• **WHAT IS BEING ASKED**: Search the material for "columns" and copy each line in which it is found.

• **DATA EXTRACT**:
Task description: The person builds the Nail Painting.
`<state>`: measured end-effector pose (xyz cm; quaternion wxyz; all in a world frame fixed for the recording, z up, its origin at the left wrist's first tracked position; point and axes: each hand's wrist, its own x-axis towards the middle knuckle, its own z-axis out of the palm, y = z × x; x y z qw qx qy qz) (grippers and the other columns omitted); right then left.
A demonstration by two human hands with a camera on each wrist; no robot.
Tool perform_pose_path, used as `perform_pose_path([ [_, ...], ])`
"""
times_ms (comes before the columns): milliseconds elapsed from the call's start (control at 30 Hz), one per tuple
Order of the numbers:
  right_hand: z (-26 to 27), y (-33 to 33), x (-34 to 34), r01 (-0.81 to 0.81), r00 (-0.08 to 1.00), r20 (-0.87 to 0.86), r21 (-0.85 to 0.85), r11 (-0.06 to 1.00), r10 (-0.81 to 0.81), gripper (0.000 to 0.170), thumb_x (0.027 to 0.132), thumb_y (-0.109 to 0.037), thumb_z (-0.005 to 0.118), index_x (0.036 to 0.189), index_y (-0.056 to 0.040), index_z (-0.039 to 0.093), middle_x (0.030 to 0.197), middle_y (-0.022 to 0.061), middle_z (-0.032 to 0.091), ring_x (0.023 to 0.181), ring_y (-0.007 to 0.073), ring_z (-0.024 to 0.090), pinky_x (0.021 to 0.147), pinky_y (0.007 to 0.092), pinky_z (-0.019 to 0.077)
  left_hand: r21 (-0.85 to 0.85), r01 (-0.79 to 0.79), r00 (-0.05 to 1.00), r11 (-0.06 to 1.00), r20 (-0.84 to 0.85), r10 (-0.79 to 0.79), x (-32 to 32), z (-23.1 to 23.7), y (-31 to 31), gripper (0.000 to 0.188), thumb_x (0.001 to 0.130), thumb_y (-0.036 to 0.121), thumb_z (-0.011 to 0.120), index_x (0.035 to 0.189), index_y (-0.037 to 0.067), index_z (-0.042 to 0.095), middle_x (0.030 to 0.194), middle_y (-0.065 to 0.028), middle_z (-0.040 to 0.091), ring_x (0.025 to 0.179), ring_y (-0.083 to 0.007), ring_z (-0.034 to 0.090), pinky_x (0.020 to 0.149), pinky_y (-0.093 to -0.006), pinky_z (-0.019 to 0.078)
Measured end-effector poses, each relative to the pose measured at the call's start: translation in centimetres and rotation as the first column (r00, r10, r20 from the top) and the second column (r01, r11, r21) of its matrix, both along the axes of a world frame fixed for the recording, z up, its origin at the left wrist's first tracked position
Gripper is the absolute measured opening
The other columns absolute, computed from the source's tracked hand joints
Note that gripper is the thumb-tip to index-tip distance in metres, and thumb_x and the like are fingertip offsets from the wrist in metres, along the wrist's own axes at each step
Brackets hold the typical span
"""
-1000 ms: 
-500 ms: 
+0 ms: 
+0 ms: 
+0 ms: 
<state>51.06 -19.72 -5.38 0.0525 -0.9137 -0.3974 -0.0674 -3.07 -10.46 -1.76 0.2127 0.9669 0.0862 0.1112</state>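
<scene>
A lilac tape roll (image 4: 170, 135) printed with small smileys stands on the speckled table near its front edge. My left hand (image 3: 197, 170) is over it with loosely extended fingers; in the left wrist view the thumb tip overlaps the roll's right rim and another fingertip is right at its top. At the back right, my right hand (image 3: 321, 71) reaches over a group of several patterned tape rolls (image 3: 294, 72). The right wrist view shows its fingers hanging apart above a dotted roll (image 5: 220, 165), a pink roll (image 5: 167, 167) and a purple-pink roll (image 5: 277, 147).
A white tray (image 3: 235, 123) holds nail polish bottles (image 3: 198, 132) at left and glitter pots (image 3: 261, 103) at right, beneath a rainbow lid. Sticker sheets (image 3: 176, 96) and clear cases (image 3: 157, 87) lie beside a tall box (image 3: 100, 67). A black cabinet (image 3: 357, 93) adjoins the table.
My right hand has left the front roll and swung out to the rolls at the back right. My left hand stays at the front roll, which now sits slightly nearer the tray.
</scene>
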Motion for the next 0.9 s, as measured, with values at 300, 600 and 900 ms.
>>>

• **EXERCISE RESULT**:
`<state>`: measured end-effector pose (xyz cm; quaternion wxyz; all in a world frame fixed for the recording, z up, its origin at the left wrist's first tracked position; point and axes: each hand's wrist, its own x-axis towards the middle knuckle, its own z-axis out of the palm, y = z × x; x y z qw qx qy qz) (grippers and the other columns omitted); right then left.
times_ms (comes before the columns): milliseconds elapsed from the call's start (control at 30 Hz), one per tuple
The other columns absolute, computed from the source's tracked hand joints

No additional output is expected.